TASK ITEM: A word-for-word retyping of the listing below is required, with the pictures dropped.

PROVIDED DATA:
##########

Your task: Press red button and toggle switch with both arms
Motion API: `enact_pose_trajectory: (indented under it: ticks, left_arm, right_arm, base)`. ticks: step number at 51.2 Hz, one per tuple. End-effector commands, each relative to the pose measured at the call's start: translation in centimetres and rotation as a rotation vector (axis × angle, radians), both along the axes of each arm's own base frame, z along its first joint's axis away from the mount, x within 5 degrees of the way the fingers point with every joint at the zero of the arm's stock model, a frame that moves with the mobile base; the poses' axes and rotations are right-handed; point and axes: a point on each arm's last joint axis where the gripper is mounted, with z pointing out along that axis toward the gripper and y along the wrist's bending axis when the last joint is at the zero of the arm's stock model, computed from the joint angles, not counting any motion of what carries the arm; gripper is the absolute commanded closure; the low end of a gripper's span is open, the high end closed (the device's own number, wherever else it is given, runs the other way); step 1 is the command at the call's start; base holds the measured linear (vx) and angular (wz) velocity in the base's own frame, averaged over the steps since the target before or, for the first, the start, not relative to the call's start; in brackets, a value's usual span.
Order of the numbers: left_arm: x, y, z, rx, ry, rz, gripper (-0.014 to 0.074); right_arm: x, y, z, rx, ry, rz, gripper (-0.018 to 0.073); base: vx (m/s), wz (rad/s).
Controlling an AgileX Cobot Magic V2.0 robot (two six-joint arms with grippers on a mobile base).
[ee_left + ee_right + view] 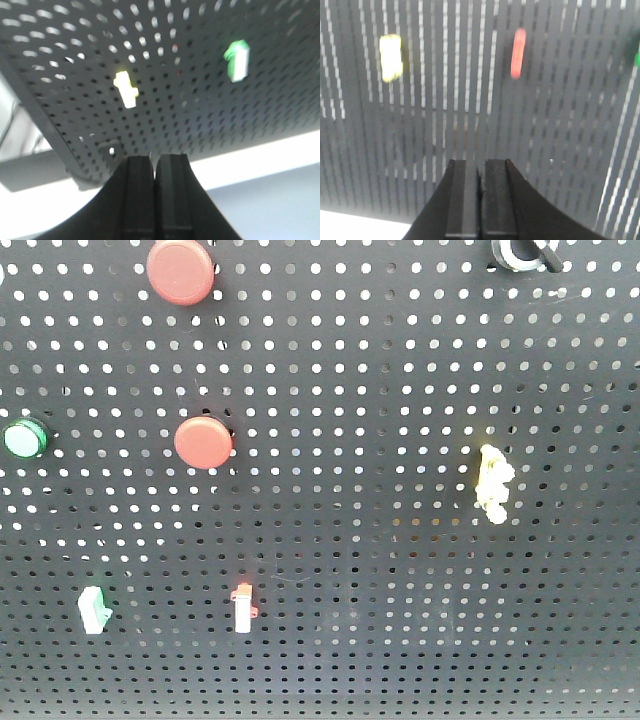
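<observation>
A dark pegboard (pixel 400 570) fills the front view. It carries two red buttons, one at the top (pixel 180 270) and one lower (pixel 203 443). A white toggle switch with a red tip (pixel 243 607) and a green and white toggle (pixel 92 608) sit lower down. No arm shows in the front view. My left gripper (pixel 155 159) is shut and empty below the board's lower edge, under a pale toggle (pixel 126 89) and a green toggle (pixel 237 61). My right gripper (pixel 481 162) is shut and empty, facing the board below a blurred red shape (pixel 518 46).
A green round button (pixel 22 438) sits at the left edge, a yellow switch (pixel 492 483) at the right, and a black knob (pixel 522 252) at the top right. The right wrist view is streaked; a yellow blur (pixel 390 57) shows at its upper left.
</observation>
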Motion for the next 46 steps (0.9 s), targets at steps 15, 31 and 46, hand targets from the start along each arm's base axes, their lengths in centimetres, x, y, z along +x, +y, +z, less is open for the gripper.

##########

TASK SOLUTION:
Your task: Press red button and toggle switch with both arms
Motion API: `enact_pose_trajectory: (indented under it: ticks, left_arm, right_arm, base)`. ticks: step number at 51.2 Hz, one per tuple. End-effector commands, each relative to the pose measured at the call's start: translation in centimetres and rotation as a rotation vector (axis × angle, radians), both along the axes of each arm's own base frame, z along its first joint's axis away from the mount, x within 5 degrees of the way the fingers point with every joint at the zero of the arm's stock model, a frame that moves with the mobile base; the poses' axes and rotations are right-handed; point and axes: a point on each arm's last joint axis where the gripper is mounted, with z pointing out along that axis toward the gripper and y along the wrist's bending axis when the last joint is at the zero of the arm's stock model, computed from the joint angles, not counting any motion of what carries the arm; gripper is the absolute commanded closure; the low end of a gripper's span is open, the high end closed (the device's own number, wherever else it is given, runs the other way); step 1 is the command at the call's start; base holds the measured linear (vx) and angular (wz) velocity in the base's own frame, averaged over the steps since the target before or, for the first, the start, not relative to the call's start; in brackets, a value's usual span.
Order of the numbers: left_arm: x, y, z, rx, ry, rz, gripper (-0.014 to 0.074); right_arm: x, y, z, rx, ry, rz, gripper (-0.018 to 0.073); base: vx (m/s), wz (rad/s).
Controlling an AgileX Cobot Magic V2.0 robot (two six-joint arms with grippers on a mobile base).
[ee_left + ee_right + view] 
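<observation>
A dark pegboard (pixel 400 570) fills the front view. It carries two red buttons, one at the top (pixel 180 270) and one lower (pixel 203 443). A white toggle switch with a red tip (pixel 243 607) and a green and white toggle (pixel 92 608) sit lower down. No arm shows in the front view. My left gripper (pixel 155 159) is shut and empty below the board's lower edge, under a pale toggle (pixel 126 89) and a green toggle (pixel 237 61). My right gripper (pixel 481 162) is shut and empty, facing the board below a blurred red shape (pixel 518 46).
A green round button (pixel 22 438) sits at the left edge, a yellow switch (pixel 492 483) at the right, and a black knob (pixel 522 252) at the top right. The right wrist view is streaked; a yellow blur (pixel 390 57) shows at its upper left.
</observation>
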Motion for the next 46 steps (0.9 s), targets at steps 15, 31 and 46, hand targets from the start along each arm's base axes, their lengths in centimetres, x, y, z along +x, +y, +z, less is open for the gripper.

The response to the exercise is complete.